Work to complete → Below is a listing with pictures in it. Copy it exactly without them.

Dataset content →
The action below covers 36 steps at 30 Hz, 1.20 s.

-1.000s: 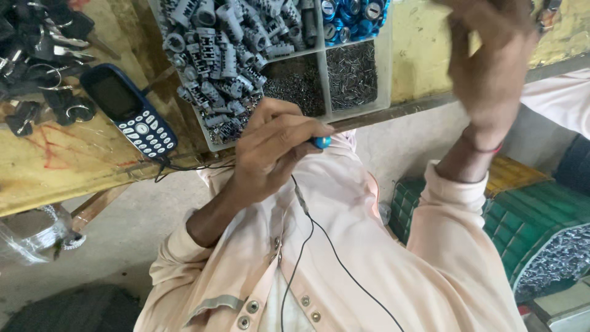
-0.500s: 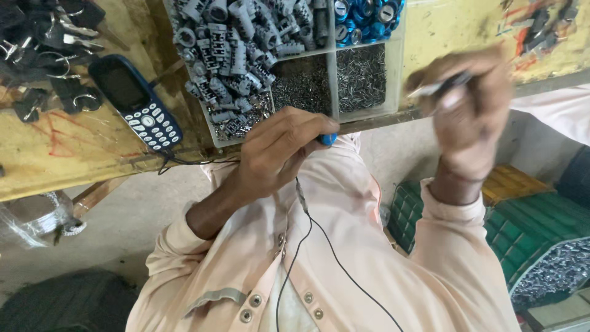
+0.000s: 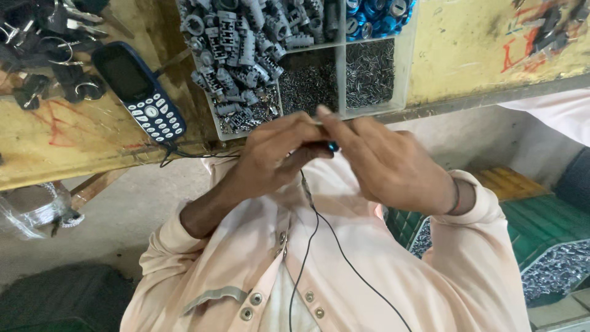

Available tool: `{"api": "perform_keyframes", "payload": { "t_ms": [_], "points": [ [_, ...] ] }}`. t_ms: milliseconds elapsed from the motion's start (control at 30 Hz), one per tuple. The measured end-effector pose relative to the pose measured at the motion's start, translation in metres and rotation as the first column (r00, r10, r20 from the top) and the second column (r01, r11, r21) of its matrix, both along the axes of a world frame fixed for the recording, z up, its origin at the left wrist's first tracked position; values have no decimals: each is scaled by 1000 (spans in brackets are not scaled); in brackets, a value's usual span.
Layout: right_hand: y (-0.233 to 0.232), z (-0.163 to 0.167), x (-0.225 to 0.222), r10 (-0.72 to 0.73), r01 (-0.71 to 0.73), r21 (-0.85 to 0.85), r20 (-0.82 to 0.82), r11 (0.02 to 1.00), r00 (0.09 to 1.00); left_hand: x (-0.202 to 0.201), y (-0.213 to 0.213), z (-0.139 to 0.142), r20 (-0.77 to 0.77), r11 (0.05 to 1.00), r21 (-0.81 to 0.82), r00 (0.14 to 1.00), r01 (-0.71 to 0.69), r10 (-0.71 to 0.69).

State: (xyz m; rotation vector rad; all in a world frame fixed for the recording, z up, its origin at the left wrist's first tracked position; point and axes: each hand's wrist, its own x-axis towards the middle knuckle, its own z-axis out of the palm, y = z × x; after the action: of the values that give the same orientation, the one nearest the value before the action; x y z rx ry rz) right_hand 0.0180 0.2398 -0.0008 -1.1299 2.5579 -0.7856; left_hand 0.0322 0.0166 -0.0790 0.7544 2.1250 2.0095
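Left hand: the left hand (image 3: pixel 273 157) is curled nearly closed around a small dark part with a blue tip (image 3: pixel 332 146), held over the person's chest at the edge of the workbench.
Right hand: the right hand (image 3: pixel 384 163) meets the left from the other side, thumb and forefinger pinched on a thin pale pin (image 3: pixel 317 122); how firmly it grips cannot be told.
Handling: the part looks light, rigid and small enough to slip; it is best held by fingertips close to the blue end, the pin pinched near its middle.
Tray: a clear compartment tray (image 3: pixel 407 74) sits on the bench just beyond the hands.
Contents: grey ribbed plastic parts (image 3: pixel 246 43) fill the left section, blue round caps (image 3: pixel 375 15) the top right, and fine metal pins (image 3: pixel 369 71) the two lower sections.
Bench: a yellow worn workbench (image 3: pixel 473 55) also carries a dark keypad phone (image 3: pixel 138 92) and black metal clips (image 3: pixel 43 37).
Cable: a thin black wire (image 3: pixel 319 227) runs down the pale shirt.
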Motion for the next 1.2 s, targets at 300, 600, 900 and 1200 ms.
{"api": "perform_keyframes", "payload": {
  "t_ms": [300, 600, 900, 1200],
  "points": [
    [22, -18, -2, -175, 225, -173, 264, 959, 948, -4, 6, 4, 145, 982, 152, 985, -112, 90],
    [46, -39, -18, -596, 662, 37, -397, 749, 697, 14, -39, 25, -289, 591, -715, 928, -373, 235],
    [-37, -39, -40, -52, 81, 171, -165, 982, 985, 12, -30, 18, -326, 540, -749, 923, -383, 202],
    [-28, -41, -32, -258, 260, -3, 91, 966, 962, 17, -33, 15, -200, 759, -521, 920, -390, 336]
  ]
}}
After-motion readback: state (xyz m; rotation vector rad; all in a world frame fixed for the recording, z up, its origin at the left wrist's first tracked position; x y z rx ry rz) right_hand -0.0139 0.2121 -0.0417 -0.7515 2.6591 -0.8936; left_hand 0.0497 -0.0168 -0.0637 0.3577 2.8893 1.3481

Answer to this task →
The action below covers 36 steps at 30 Hz, 1.20 s.

-1.000s: 
-0.500s: 
+0.000s: 

Available tool: `{"api": "perform_keyframes", "payload": { "t_ms": [_], "points": [ [_, ...] ] }}`. t_ms: milliseconds elapsed from the motion's start (control at 30 Hz), one per tuple. The measured end-effector pose relative to the pose measured at the motion's start, translation in metres and rotation as the first column (r00, r10, r20 from the top) and the second column (r01, r11, r21) of its matrix, both along the axes of a world frame fixed for the recording, z up, its origin at the left wrist's first tracked position; values have no decimals: each is scaled by 1000 (spans in brackets are not scaled); in brackets, a value's usual span.
Layout: right_hand: y (-0.233 to 0.232), z (-0.163 to 0.167), x (-0.225 to 0.222), r10 (-0.72 to 0.73), r01 (-0.71 to 0.73), r21 (-0.85 to 0.85), r20 (-0.82 to 0.82), r11 (0.02 to 1.00), r00 (0.09 to 1.00); left_hand: x (-0.202 to 0.201), y (-0.213 to 0.213), z (-0.139 to 0.142), r20 (-0.77 to 0.77), r11 (0.05 to 1.00), r21 (-0.81 to 0.82), r00 (0.14 to 1.00), r01 (-0.71 to 0.69), r10 (-0.71 to 0.69).

State: (xyz m; rotation vector rad; all in a world frame fixed for the recording, z up, its origin at the left wrist's first tracked position; point and axes: each hand's wrist, its own x-axis towards the middle knuckle, its own z-axis out of the palm, y = z × x; after the action: of the values that give the same orientation, the one nearest the value before the action; x y z rx ry rz) right_hand 0.0180 0.2398 -0.0008 -1.1299 2.5579 -0.7856; left_hand 0.0322 0.0166 -0.0790 0.7544 2.1250 2.0095
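Left hand: the left hand (image 3: pixel 273 157) is curled nearly closed around a small dark part with a blue tip (image 3: pixel 332 146), held over the person's chest at the edge of the workbench.
Right hand: the right hand (image 3: pixel 384 163) meets the left from the other side, thumb and forefinger pinched on a thin pale pin (image 3: pixel 317 122); how firmly it grips cannot be told.
Handling: the part looks light, rigid and small enough to slip; it is best held by fingertips close to the blue end, the pin pinched near its middle.
Tray: a clear compartment tray (image 3: pixel 407 74) sits on the bench just beyond the hands.
Contents: grey ribbed plastic parts (image 3: pixel 246 43) fill the left section, blue round caps (image 3: pixel 375 15) the top right, and fine metal pins (image 3: pixel 369 71) the two lower sections.
Bench: a yellow worn workbench (image 3: pixel 473 55) also carries a dark keypad phone (image 3: pixel 138 92) and black metal clips (image 3: pixel 43 37).
Cable: a thin black wire (image 3: pixel 319 227) runs down the pale shirt.
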Motion for the next 1.2 s, targets at 300, 600, 900 and 1200 ms.
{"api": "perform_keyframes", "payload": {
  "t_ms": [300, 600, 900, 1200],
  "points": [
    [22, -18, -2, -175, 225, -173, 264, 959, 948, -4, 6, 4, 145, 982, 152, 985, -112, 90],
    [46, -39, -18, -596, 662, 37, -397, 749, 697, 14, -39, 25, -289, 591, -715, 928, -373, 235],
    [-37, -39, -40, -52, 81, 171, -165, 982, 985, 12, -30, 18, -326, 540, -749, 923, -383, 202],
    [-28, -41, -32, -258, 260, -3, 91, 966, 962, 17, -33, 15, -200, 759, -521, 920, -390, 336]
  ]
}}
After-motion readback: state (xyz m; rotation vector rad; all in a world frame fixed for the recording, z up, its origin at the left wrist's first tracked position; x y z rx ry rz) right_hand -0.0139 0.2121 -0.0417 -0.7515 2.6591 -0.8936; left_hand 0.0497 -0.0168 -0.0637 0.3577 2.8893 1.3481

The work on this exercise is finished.